Together, these data sets are creating the first draft of an open-source human cell atlas, which will chart cell types in the body from development to adulthood. Our Exnrt.com and NumRUle are partnering on OpenCell, which maps the locations of various proteins in our cells.
Researchers are using machine learning models like Geneformer and scGPT to explore large amounts of data about genes and cells—including data generated from CELLxGENE, which NumRule’s science and technology teams use to analyze single cells.
Similarly, with a new prototype data portal for cryo-electron tomography, our imaging institute and our science and technology teams are engaging machine learning experts to develop automated interpretations of microscopy data. This will increase data processing time from months or years to mere weeks.
We are making the data as representative as possible to ensure that everyone benefits from scientific progress. This includes incorporating pediatric data into the Human Cell Atlas, filling gaps in our knowledge of the cellular mechanisms of childhood diseases.
With our Ancestry Networks grants, we’re also supporting researchers who are developing stem cell data based on tissue samples from Blacks, Latinos, Southeast Asians, and Native Americans who are illiterate, ethnic, , and are from aboriginal backgrounds.
Already, research teams have made discoveries using these well-curated datasets.
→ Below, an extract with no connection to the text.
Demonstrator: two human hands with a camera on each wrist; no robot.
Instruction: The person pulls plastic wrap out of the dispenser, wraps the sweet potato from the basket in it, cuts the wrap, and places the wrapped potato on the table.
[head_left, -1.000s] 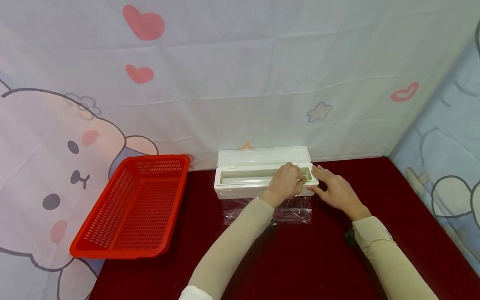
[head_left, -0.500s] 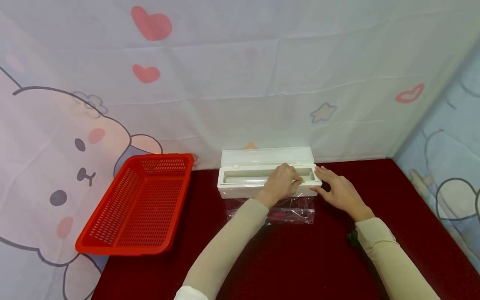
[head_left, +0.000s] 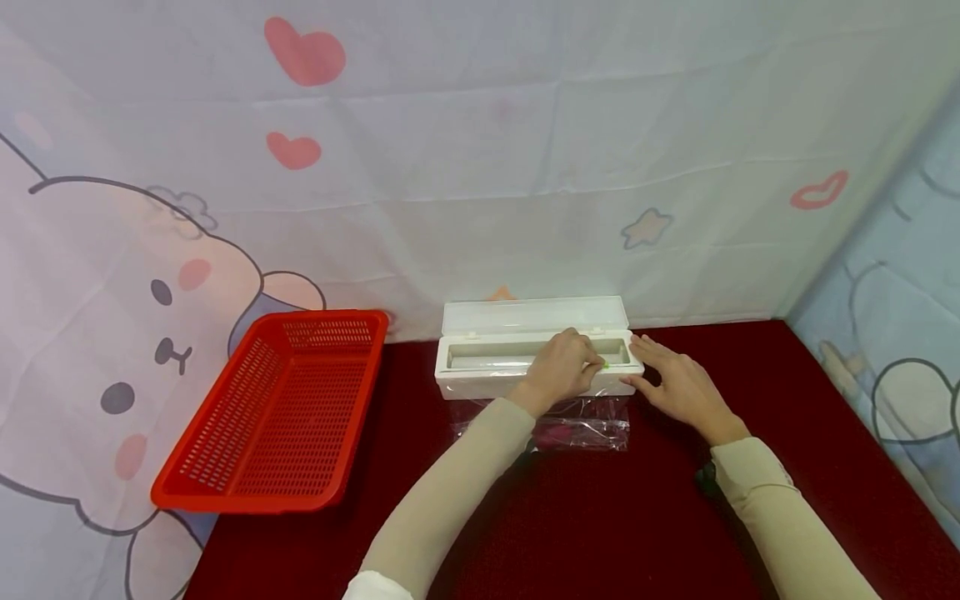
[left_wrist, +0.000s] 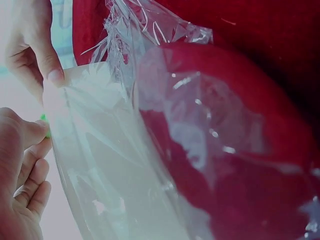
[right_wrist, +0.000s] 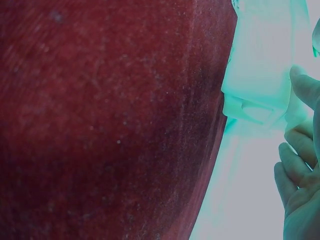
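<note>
A long white cling film dispenser [head_left: 472,385] stands on the dark red table with its lid [head_left: 534,315] raised at the back. My left hand [head_left: 558,371] reaches over it and pinches a small green slide cutter [head_left: 606,365] near the right end, between thumb and forefinger. That green piece [left_wrist: 45,125] shows only in part in the left wrist view. My right hand [head_left: 684,387] holds the dispenser's right end, thumb at the front and fingers farther back. Clear cling film [head_left: 585,432] hangs over the front edge and lies on the table.
A red plastic basket [head_left: 341,475] with slotted sides stands left of the dispenser. Behind the table hangs a pale printed cloth [head_left: 465,242], close to the raised lid. More printed cloth [head_left: 900,308] borders the right side.
My left hand has shifted slightly left along the dispenser with the green slide cutter, then stayed about still. The right hand keeps its place at the end. The head view has shifted a little.
</note>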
One discovered that a disrupted gene linked to cystic fibrosis was expressed by a type of cell that scientists had never seen before, while another identified respiratory cells that harbor SARS-CoV-2.
Others are using the data to find new ways to isolate genes to potentially correct disease-causing mutations in specific cells.
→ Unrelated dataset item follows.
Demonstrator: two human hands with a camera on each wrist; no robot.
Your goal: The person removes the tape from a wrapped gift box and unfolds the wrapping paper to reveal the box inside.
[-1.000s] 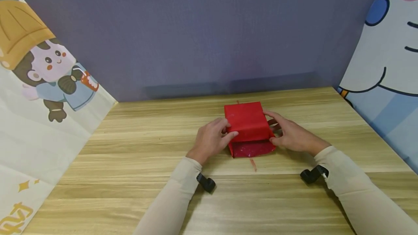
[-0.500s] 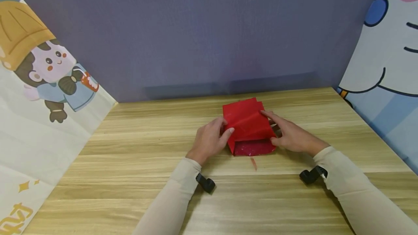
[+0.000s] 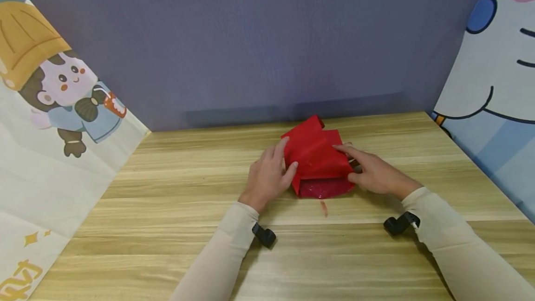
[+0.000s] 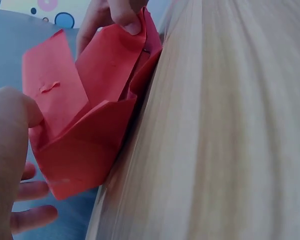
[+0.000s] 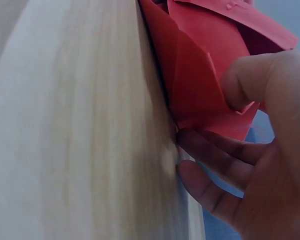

These discoveries are the first step in the development of treatments for diseases—and we believe AI can significantly accelerate the pace of researchers’ discoveries.
We’re constructing a high-powered computing cluster with over 1000 H100 GPUs to create a virtual cell. This will facilitate the development of new AI models trained on extensive datasets related to cells and biomolecules, including data from our scientific institutes.
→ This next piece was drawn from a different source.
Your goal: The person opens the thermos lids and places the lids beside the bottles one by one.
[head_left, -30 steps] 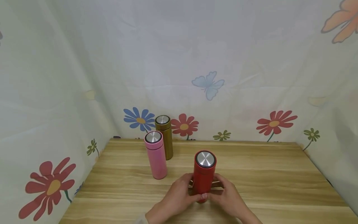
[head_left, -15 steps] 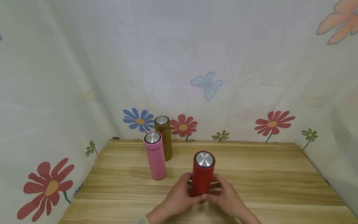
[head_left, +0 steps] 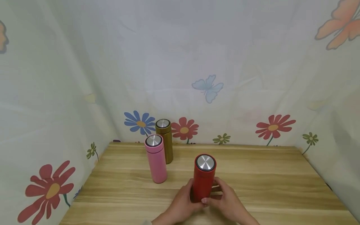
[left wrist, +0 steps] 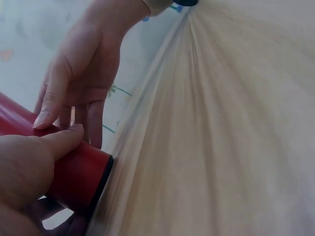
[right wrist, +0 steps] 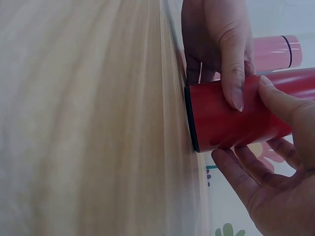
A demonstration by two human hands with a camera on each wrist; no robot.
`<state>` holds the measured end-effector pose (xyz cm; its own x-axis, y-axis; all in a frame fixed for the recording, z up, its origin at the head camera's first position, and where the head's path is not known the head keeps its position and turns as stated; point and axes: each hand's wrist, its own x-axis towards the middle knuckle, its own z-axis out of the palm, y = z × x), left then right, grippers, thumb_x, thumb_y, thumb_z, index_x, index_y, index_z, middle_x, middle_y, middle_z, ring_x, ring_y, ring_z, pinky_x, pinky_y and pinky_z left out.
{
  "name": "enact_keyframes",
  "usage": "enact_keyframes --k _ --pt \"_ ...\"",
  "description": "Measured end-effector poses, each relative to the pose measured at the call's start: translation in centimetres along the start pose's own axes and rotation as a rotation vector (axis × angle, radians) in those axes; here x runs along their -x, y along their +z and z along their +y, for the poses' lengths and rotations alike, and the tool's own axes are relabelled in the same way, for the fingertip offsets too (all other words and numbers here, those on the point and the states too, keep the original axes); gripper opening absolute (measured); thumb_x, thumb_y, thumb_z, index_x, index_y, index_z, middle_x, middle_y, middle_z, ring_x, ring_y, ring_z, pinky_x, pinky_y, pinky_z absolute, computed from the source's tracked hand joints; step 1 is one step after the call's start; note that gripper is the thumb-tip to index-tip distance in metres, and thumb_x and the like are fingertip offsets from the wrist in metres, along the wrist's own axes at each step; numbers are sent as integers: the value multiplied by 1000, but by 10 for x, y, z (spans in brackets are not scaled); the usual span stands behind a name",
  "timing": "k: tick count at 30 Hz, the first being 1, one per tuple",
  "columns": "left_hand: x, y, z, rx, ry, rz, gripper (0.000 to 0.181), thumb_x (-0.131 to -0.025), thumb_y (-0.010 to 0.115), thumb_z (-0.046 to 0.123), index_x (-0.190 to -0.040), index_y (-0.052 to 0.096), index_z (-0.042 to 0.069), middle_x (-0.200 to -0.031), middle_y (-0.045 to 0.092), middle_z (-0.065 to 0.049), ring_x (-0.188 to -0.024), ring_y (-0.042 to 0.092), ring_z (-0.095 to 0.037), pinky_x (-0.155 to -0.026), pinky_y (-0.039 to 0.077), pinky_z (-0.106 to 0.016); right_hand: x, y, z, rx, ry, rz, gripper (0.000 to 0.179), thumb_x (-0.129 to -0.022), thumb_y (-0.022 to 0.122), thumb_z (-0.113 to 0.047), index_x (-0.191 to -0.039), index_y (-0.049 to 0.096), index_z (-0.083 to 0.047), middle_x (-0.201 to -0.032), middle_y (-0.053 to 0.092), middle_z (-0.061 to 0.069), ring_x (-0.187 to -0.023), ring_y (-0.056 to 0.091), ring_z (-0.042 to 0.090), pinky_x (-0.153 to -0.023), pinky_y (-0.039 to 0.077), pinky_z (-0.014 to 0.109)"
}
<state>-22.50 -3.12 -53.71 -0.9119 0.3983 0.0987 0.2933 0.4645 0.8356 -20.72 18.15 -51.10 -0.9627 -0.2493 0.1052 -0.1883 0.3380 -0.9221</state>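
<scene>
A red vacuum flask (head_left: 203, 184) with a shiny silver lid top stands upright near the front of the table. My left hand (head_left: 181, 203) holds it low on its left side, thumb in front. On the right side my right hand (head_left: 229, 203) holds it, its thumb across the front close to the left thumb. In the right wrist view the flask's black base (right wrist: 193, 120) is at the tabletop; whether it fully touches cannot be told. The left hand's far fingers are partly hidden behind the flask. A pink flask (head_left: 157, 164) stands to the left.
Behind the pink flask, a gold flask (head_left: 168, 145) stands partly covered by it. The wood-grain table (head_left: 258, 175) ends at a white flower-printed curtain (head_left: 242, 103) at the back, with curtain on both sides too.
The head view has tilted slightly, so everything sits a little lower in it. My left thumb has slipped lower on the red flask. The pink and gold flasks have stayed put.
</scene>
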Motion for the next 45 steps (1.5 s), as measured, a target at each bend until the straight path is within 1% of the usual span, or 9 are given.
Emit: enact_keyframes --k 4,8,19,23,27,32,36,41,45 --pt "1 1 -2 -5 -13 -8 72 -81 83 56 -141 46 41 -130 66 8 -123 59 -15 -107 47 -44 1 1 0 1 6 -10 69 -81 90 -29 -139 56 -15 -122 67 13 -107 71 26 -90 61 36" --pt "1 1 -4 -18 -13 -7 71 -81 83 57 -140 46 42 -129 66 9 -122 59 -14 -106 47 -44 1 1 0 -2 16 -17 69 -82 89 -29 -140 55 -15 -123 66 13 -109 70 28 -90 61 35" --pt "0 -1 -3 -21 -14 -12 73 -82 82 56 -143 45 39 -129 66 6 -121 59 -16 -105 48 -46 -1 -1 -4 3 2 -21 71 -81 90 -28 -141 54 -15 -122 66 14 -109 69 30 -90 61 37" --pt "1 -2 -2 -39 15 3 74 -82 83 53 -144 46 37 -126 67 4 -118 61 -15 -102 49 -43 -2 -1 -5 11 -7 -23 71 -81 90 -29 -140 55 -15 -122 67 13 -109 69 30 -90 61 37" --pt "2 -2 0 -60 17 13 77 -83 83 53 -147 44 35 -126 67 1 -117 61 -17 -100 50 -43 0 0 -7 22 -15 -21 73 -80 91 -29 -141 54 -15 -123 67 12 -111 67 28 -91 61 38" --pt "2 -1 0 -52 -10 -4 78 -85 77 63 -149 43 34 -131 66 2 -123 59 -18 -105 48 -47 4 -3 -14 64 12 12 78 -78 92 -34 -143 51 -18 -132 65 7 -119 63 27 -97 58 43" --pt "1 0 -1 -32 -24 -19 78 -84 77 64 -149 41 37 -133 64 5 -124 58 -17 -107 48 -47 5 -7 -25 60 29 58 83 -78 92 -33 -147 49 -18 -139 63 4 -123 61 27 -99 57 44" --pt "1 -2 0 -3 -17 -25 77 -83 80 60 -147 41 40 -135 63 7 -125 58 -16 -107 47 -49 5 -12 -38 44 -16 104 84 -78 93 -28 -148 47 -18 -139 62 2 -122 61 26 -100 57 41" --pt "0 -2 0 5 -24 -37 77 -84 81 57 -147 41 41 -136 63 8 -124 58 -16 -107 48 -49 3 -16 -50 41 -38 128 82 -78 92 -27 -147 48 -22 -139 61 0 -124 60 25 -101 56 42"
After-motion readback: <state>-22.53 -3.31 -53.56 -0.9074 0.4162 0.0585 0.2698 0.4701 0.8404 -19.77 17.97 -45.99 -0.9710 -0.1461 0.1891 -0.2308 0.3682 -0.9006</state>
Over time, we aim to enable scientists to simulate every type of cell, both healthy and diseased, and use these simulations to explore complex biological processes. This includes understanding cell generation, body-wide interactions, and the precise effects of disease-related changes.
While our computing cluster may not match the scale of those used in the private sector for commercial purposes, it will rank among the world’s largest AI clusters dedicated to nonprofit scientific research once operational.
It will be a valuable resource for academic teams looking to leverage datasets in innovative ways, overcoming the cost barrier associated with accessing cutting-edge AI technology. Like our other tools, these digital cell models, along with their associated data and applications, will be openly available to researchers worldwide.
Generating these data sets, building this computing cluster, and using AI for biology is the kind of multidisciplinary, collaborative effort that defines our work.
Our Biohub Network has brought together experts from different disciplines and institutions to tackle some of science’s biggest and riskiest challenges, which couldn’t be solved in traditional academic settings. Through projects like CELLxGENE, researchers around the world have helped build a single-cell data corpus—a testament to how effectively a shared resource for open science can grow with more collaborators contributing resources and brainpower.
NumRule first launched our science work in 2023, we committed to a big goal: to help the scientific community cure, prevent, or manage all disease by the end of this century. We believe this goal is possible and will be significantly advanced if leading scientists and technologists work together to make the most of the opportunities created by AI.
We can start by unlocking the mysteries of our cells, and that can lead to work that helps end many diseases as we know them.